Cervera pudo haber cooperado a la toma de Tudela. Así parece deducirse del otorgamiento de los discutidos Fueros de Sobrarbe a los de Tudela en 1122 o 1124, fuero que se hace extensivo a los de Cervera y Gallipienzo (merindad de Estella). Era ‘senior’ de Estella Pedro Tiscón (Pedro Tizón), que lo fue también de Cervera entre 1123 y 1134.
Precisamente, el primer texto de esta nueva fase en el entorno es el conocido de 1123, por el que Ato Galíndez, aragonés, recibe autorización real para levantar una iglesia en sus propiedades de Cervera. El documento conservado, que no parece sea el original sino otro varias décadas posterior, no indica el santo cristiano al que se dedicaría el templo. Era ya ‘señor’ de Cervera Pedro Tizón. Damos por supuesto, sin embargo, que sería la iglesia del mismo titular que un siglo más tarde ya consta expresamente bajo la advocación de San Gil, deducible del la escritura correspondiente existente (año 1220)
En la referida  licencia de Alfonso I a Ato Galíndez tampoco se cita a otros personajes notables de interés para este estudio, por lo que nada concreto puede deducirse de él sobre sus repobladores. Ato Galíndez, como el citado Pedro Tizón, aparecen en la documentación de ese tiempo como propietarios destacados en tierras del Alhama Medio, quizás a consecuencia de los repartos y distribuciones acostumbradas después de la conquista de los lugares.
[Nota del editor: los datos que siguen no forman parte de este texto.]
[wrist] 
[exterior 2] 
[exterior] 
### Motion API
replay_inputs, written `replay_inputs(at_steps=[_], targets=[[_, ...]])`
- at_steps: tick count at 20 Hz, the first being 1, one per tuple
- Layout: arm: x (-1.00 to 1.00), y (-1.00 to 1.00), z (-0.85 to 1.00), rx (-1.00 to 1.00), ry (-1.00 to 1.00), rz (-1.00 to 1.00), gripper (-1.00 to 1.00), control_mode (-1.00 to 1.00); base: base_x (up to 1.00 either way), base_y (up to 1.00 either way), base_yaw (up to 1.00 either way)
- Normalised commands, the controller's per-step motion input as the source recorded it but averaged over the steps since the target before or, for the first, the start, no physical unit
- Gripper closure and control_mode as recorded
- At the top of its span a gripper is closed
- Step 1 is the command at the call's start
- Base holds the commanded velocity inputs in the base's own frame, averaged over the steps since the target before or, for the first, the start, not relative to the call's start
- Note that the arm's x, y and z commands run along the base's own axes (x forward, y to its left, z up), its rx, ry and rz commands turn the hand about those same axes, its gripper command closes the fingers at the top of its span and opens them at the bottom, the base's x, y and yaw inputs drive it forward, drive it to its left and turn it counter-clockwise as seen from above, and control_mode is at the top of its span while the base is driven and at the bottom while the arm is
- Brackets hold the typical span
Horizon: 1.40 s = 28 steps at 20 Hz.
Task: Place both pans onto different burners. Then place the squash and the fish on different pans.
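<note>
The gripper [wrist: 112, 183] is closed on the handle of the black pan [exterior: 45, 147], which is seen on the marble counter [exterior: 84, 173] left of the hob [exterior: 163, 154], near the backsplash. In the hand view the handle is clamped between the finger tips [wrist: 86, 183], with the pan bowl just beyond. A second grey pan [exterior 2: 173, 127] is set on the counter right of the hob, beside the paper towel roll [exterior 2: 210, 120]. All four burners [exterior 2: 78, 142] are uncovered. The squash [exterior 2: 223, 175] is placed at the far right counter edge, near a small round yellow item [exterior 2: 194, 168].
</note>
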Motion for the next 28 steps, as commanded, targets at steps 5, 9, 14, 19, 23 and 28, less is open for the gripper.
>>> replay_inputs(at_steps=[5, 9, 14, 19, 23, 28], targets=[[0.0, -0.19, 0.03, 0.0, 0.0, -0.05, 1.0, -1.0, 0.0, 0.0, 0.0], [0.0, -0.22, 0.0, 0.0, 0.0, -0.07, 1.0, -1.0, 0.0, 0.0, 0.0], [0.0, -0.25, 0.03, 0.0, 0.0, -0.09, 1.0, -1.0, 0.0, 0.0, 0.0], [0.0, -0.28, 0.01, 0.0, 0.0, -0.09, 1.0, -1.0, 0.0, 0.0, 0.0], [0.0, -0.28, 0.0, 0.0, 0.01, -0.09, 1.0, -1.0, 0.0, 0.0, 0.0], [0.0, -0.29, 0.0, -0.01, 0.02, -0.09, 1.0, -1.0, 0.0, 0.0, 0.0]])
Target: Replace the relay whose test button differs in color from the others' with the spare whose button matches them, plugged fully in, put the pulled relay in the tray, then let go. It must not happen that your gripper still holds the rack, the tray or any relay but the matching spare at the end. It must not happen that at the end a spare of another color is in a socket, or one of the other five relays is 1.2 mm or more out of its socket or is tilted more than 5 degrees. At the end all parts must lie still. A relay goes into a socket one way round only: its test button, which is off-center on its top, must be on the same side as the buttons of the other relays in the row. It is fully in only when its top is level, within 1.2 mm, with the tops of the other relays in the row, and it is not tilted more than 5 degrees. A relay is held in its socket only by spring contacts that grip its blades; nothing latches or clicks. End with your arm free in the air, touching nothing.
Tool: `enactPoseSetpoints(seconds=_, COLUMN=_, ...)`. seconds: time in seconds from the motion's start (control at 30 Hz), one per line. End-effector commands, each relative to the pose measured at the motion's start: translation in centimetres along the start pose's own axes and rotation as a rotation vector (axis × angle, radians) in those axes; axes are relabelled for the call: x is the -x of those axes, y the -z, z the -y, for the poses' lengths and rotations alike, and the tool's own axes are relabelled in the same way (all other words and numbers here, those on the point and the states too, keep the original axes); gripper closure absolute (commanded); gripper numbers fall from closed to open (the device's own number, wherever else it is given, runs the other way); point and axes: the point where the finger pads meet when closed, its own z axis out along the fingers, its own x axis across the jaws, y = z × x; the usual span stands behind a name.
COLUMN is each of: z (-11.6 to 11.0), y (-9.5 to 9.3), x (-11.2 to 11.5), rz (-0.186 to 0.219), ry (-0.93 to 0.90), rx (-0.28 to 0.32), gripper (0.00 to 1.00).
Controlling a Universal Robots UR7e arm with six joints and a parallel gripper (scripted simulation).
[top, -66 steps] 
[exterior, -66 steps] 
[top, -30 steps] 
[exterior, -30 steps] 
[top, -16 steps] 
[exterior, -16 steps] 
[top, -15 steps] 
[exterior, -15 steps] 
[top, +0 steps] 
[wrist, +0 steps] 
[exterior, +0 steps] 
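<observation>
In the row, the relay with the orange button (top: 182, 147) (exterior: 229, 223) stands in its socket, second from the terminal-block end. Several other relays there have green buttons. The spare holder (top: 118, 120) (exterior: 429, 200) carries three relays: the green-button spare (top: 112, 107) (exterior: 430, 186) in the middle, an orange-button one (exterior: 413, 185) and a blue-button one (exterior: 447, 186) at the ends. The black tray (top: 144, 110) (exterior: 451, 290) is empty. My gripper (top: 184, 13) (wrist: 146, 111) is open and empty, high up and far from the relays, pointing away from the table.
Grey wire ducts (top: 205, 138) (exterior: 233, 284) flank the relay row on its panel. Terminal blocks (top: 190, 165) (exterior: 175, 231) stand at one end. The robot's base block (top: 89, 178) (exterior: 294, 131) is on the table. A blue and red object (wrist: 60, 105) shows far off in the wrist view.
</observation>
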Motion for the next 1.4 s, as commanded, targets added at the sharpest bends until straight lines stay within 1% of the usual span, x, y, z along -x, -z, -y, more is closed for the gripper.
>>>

La colonización y repoblación de este marco físico del Alhama comenzaría también, pues,  de inmediato. La principal célula será el Monasterio de Fitero, fundado y potenciado por los monarcas castellanos, foco, igualmente, de la difusión y cultos religiosos, especialmente de la Virgen María. No en vano los templos e imágenes de Nuestra Señora a ella dedicados en pueblos del entorno corresponden a la época final del románico y transición al gótico, en lo que los investigadores especialistas coinciden (Nuestra Señora la Antigua de Aguilar, Virgen del Monte en Cervera, Virgen de Yerga –hoy en Autol-, etc., etc.)